Provided data >>

----------------

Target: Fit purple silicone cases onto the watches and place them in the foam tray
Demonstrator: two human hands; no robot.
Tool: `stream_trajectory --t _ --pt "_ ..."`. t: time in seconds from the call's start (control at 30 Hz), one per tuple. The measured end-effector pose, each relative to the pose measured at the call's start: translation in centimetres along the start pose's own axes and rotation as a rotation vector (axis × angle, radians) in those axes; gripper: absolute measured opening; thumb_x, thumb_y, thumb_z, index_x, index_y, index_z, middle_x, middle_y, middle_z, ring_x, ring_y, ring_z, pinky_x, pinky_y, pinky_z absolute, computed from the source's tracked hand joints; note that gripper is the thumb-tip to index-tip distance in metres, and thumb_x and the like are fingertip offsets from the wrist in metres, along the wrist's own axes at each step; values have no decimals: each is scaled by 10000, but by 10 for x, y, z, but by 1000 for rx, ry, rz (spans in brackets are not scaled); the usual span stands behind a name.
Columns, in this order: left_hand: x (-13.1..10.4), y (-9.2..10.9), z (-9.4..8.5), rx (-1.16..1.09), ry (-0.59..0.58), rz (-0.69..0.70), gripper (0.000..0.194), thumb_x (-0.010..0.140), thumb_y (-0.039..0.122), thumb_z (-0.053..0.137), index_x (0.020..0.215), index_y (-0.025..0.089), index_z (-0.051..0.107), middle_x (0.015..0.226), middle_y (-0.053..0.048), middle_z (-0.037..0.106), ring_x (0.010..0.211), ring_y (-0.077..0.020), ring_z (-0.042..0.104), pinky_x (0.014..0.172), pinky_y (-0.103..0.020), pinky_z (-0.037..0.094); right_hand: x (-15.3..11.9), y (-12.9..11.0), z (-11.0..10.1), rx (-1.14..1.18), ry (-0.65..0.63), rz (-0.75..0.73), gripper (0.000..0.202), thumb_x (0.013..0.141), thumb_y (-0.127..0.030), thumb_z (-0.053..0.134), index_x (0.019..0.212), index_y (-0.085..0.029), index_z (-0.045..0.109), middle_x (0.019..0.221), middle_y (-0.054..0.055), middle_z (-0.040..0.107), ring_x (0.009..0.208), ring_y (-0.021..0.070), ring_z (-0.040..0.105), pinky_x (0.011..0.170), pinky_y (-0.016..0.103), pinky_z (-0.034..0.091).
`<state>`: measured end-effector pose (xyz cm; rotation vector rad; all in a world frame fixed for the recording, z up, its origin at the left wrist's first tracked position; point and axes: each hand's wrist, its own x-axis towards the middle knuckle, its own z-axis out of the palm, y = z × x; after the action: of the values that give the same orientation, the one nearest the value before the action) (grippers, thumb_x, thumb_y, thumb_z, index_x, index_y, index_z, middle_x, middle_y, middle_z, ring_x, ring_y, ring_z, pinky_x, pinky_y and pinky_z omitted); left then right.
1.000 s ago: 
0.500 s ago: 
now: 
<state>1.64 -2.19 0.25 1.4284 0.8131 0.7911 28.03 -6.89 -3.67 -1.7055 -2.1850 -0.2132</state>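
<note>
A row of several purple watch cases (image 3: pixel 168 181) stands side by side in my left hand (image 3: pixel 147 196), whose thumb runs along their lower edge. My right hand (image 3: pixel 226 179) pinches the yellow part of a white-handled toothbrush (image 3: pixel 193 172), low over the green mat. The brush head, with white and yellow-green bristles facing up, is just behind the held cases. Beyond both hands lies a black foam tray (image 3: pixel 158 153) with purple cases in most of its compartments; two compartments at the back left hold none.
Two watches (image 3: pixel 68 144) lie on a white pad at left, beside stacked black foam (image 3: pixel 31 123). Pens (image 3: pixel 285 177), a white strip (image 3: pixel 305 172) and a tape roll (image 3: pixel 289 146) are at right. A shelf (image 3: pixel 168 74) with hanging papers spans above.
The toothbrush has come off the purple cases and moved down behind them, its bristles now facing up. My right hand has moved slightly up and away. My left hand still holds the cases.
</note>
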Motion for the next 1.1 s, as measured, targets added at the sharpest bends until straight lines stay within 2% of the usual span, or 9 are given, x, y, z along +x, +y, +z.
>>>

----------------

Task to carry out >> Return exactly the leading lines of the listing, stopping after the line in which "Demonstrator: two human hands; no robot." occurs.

Result of the task >>
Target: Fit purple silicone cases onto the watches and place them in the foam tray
Demonstrator: two human hands; no robot.

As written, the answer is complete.